◆ **WHAT YOU SHOULD DO**
Repeat all of the data exactly. Leave nothing out.

◆ **SUPPLIED INFORMATION**
*** Block opens ***
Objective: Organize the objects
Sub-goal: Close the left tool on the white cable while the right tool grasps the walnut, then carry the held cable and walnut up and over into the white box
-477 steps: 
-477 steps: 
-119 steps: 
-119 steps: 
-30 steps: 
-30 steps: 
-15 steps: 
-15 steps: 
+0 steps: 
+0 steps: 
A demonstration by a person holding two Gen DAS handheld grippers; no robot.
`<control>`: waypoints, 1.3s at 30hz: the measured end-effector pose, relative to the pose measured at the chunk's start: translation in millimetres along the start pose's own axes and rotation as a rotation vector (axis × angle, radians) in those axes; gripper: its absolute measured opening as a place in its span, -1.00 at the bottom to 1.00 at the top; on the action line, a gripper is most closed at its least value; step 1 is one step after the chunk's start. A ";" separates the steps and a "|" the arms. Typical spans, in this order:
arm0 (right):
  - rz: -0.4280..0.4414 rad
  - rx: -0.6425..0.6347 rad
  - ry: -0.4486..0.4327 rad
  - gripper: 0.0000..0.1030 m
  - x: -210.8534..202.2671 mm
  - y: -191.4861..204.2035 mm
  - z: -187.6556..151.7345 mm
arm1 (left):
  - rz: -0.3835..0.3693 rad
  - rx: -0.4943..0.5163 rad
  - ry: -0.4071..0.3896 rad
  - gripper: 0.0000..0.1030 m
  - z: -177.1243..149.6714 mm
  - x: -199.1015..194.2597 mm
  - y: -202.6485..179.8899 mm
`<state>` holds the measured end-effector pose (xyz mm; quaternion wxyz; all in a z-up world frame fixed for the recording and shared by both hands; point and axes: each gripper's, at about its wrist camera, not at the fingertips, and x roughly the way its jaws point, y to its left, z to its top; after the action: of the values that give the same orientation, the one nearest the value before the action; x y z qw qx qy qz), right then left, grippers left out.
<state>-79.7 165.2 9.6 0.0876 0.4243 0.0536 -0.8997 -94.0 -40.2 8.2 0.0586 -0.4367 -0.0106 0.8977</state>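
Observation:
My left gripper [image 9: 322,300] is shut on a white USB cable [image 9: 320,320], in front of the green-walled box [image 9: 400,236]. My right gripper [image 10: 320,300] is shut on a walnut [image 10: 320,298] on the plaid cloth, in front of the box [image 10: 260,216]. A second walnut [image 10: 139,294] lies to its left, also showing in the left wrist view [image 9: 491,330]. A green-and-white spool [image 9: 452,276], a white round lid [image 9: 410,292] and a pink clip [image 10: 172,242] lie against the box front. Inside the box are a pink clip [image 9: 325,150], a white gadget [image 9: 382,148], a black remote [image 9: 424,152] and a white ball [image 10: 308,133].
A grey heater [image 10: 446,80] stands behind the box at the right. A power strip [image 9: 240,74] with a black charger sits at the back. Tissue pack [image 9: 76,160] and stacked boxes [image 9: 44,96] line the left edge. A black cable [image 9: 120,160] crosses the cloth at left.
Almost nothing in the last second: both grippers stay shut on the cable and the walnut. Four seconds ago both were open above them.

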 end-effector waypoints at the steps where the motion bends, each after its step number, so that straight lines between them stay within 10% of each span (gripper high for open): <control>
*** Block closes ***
◆ **RESPONSE TO THIS TASK**
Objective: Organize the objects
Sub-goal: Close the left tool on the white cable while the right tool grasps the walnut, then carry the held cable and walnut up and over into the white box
-477 steps: 
-477 steps: 
-119 steps: 
-119 steps: 
-30 steps: 
-30 steps: 
-15 steps: 
-15 steps: 
+0 steps: 
+0 steps: 
A demonstration by a person holding two Gen DAS handheld grippers; no robot.
`<control>`: waypoints, 1.3s at 30hz: the measured end-effector pose, relative to the pose measured at the chunk's start: translation in millimetres along the start pose's own axes and rotation as a rotation vector (axis × angle, radians) in those axes; gripper: its absolute measured opening as a place in its span, -1.00 at the bottom to 1.00 at the top; on the action line, a gripper is most closed at its least value; step 1 is one step after the chunk's start. A ";" separates the steps and a "|" the arms. Typical spans, in this order:
arm0 (right):
  - rz: -0.4280..0.4414 rad
  - rx: -0.6425..0.6347 rad
  - ry: -0.4486..0.4327 rad
  - gripper: 0.0000..0.1030 m
  - x: -210.8534..202.2671 mm
  - y: -191.4861..204.2035 mm
  - z: -187.6556..151.7345 mm
arm1 (left):
  - rz: -0.3835..0.3693 rad
  - rx: -0.4943..0.5163 rad
  - ry: -0.4071..0.3896 rad
  - gripper: 0.0000..0.1030 m
  - z: -177.1243..149.6714 mm
  - x: -199.1015..194.2597 mm
  - y: -202.6485..179.8899 mm
`<state>` holds the measured end-effector pose (xyz mm; quaternion wxyz; all in a z-up world frame fixed for the recording and shared by both hands; point and axes: each gripper's, at about its wrist camera, not at the fingertips, and x roughly the way its jaws point, y to its left, z to its top; after the action: of the values that give the same orientation, the one nearest the value before the action; x y z qw qx qy qz), right then left, grippers left out.
<state>-79.7 165.2 9.6 0.0876 0.4243 0.0536 -0.8997 -94.0 -40.2 8.2 0.0586 -0.4367 -0.0106 0.8977</state>
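Observation:
My left gripper [image 9: 322,300] is shut on a white USB cable [image 9: 320,320], in front of the green-walled box [image 9: 400,236]. My right gripper [image 10: 320,300] is shut on a walnut [image 10: 320,298] on the plaid cloth, in front of the box [image 10: 260,216]. A second walnut [image 10: 139,294] lies to its left, also showing in the left wrist view [image 9: 491,330]. A green-and-white spool [image 9: 452,276], a white round lid [image 9: 410,292] and a pink clip [image 10: 172,242] lie against the box front. Inside the box are a pink clip [image 9: 325,150], a white gadget [image 9: 382,148], a black remote [image 9: 424,152] and a white ball [image 10: 308,133].
A grey heater [image 10: 446,80] stands behind the box at the right. A power strip [image 9: 240,74] with a black charger sits at the back. Tissue pack [image 9: 76,160] and stacked boxes [image 9: 44,96] line the left edge. A black cable [image 9: 120,160] crosses the cloth at left.
Almost nothing in the last second: both grippers stay shut on the cable and the walnut. Four seconds ago both were open above them.
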
 end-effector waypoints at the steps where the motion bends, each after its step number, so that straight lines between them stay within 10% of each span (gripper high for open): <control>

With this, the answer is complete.